Переработка авангардных мотивов особенно заметна в его обращении к «Трём женским фигурам», «Красной коннице» и другим знаковым композициям Малевича. Используя трафаретные вырезы, полосатые принты и наслоённые красочные фактуры, Лебедев превращает сложный авторский образ в легко воспроизводимую схему. Так модернистская форма становится податливым материалом и свободно вовлекается в идеологический визуальный оборот, что позволяет художнику показать степень её изношенности и утраты первоначальной смысловой устойчивости.
(Рис. 80) Р. Лебедев, «Чёрный квадрат», 1981 / (Рис. 81) К. Малевич, «Чёрный квадрат», 1930.
Значительная часть его языка формируется на пересечении игровой и аналитической установки. Объекты Лебедева, напоминающие увеличенные детские конструкты, моделируют ситуацию свободного обращения со знаками и предметами — как с элементами открытой системы.
«…все абсолютные и неподвижные ценности сегодня трансформируются в относительные, динамические и взаимозаменяемые — согласно предлагаемым условиям игры», — Виталий Пацюков [11, c. 15].
Эта мысль напрямую соотносится с художественной логикой Лебедева, для которого авангардные формы становятся подвижными, легко перенастраиваемыми элементами визуальной культуры
(Рис. 82) Р. Лебедев, «Сделано в СССР», 1979.
(Рис. 83) Р. Лебедев, «Нет выхода», 1979 / (Рис. 84) Р. Лебедев, «Экологическая конструкция», 1979.
Игровая логика наиболее отчётливо проявляется в работе «Сделано в СССР». Плакатно-красный фанерный параллелепипед — одновременно трибуна, брус и символический «гроб» — превращает производственный лозунг в автономный объект. Надпись утрачивает пропагандистскую функцию и начинает существовать как самодостаточный знак, демонстрируя механистичность и чрезмерность идеологических притязаний. Лебедев буквально овеществляет лозунг, превращая его в материальную структуру, где визуальная оболочка полностью отделена от содержания.
(Рис. 85) Р. Лебедев, «Красный квадрат», 1981 / (Рис. 86) Р. Лебедев, «Солнцеворот», 1980.
Метод трафаретизации, последовательно используемый художником, сводит образы к внешнему контуру. Вещи, фигуры и состояния у него существуют как схемы — будто перевёрнутые на изнанку и лишённые глубины. Отсюда возникает его концепция «картонности»: материалы — фанера, железо, клеёнка — становятся метафорой серийной и вторичной визуальной среды, где форма функционирует как пустой знак.

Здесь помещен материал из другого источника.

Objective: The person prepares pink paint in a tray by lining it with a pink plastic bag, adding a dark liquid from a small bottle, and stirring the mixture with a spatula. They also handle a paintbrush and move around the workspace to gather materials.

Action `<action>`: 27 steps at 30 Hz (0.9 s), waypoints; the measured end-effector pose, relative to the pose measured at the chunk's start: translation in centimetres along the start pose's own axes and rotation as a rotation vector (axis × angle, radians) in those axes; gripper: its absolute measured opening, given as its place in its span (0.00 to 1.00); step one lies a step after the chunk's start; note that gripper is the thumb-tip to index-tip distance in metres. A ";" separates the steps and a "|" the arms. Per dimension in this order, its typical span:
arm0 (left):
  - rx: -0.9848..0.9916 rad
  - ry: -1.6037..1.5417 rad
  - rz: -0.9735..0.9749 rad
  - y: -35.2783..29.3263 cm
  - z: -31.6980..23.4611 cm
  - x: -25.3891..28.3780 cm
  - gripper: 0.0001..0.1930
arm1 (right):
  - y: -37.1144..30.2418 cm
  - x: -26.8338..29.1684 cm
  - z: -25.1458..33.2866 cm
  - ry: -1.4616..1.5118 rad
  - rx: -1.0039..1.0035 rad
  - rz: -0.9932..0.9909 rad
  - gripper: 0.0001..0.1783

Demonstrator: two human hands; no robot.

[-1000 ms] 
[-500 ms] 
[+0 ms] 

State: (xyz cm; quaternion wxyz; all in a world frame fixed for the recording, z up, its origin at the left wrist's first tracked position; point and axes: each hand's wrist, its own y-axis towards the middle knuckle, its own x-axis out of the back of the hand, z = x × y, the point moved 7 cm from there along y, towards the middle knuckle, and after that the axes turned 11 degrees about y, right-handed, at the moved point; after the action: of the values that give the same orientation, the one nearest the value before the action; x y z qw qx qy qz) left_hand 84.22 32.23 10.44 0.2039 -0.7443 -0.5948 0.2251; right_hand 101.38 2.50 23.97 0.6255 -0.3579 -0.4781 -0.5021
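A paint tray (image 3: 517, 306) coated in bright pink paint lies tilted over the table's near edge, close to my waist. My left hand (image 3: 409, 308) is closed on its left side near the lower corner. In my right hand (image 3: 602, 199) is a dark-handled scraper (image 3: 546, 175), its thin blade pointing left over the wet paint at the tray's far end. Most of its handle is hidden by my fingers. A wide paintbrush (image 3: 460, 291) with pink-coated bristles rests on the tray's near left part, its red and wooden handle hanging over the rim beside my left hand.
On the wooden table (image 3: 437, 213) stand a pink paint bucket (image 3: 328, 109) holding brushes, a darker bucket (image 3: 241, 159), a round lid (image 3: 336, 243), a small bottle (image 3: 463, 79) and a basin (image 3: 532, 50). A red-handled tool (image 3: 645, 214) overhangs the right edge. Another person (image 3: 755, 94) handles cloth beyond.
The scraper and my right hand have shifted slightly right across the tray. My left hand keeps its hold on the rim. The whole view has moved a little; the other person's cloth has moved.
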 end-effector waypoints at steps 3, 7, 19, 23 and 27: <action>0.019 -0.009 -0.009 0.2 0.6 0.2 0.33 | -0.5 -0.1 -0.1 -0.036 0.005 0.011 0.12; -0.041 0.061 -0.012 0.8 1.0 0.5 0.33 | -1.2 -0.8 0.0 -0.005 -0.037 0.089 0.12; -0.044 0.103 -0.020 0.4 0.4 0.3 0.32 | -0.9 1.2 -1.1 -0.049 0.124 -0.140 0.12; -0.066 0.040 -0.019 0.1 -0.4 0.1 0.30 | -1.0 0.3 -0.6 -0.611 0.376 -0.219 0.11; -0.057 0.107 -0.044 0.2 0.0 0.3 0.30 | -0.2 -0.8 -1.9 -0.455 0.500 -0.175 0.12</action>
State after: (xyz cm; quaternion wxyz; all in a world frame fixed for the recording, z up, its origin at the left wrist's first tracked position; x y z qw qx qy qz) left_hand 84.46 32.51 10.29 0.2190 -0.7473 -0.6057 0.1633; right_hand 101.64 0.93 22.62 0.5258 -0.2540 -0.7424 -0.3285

(Рис. 87-88) Р. Лебедев, Из серии «Путь к счастью», 1988.
Лебедев не продолжает авангардную утопию, а исследует её судьбу в условиях позднесоветской культуры. Он показывает, что модернистские символы легко перенаправляются и включаются в новые игровые и идеологические сценарии. В его практике авангардная форма окончательно перестаёт быть проектом будущего и превращается в элемент культурной игры — инструмент анализа современного состояния визуальной среды.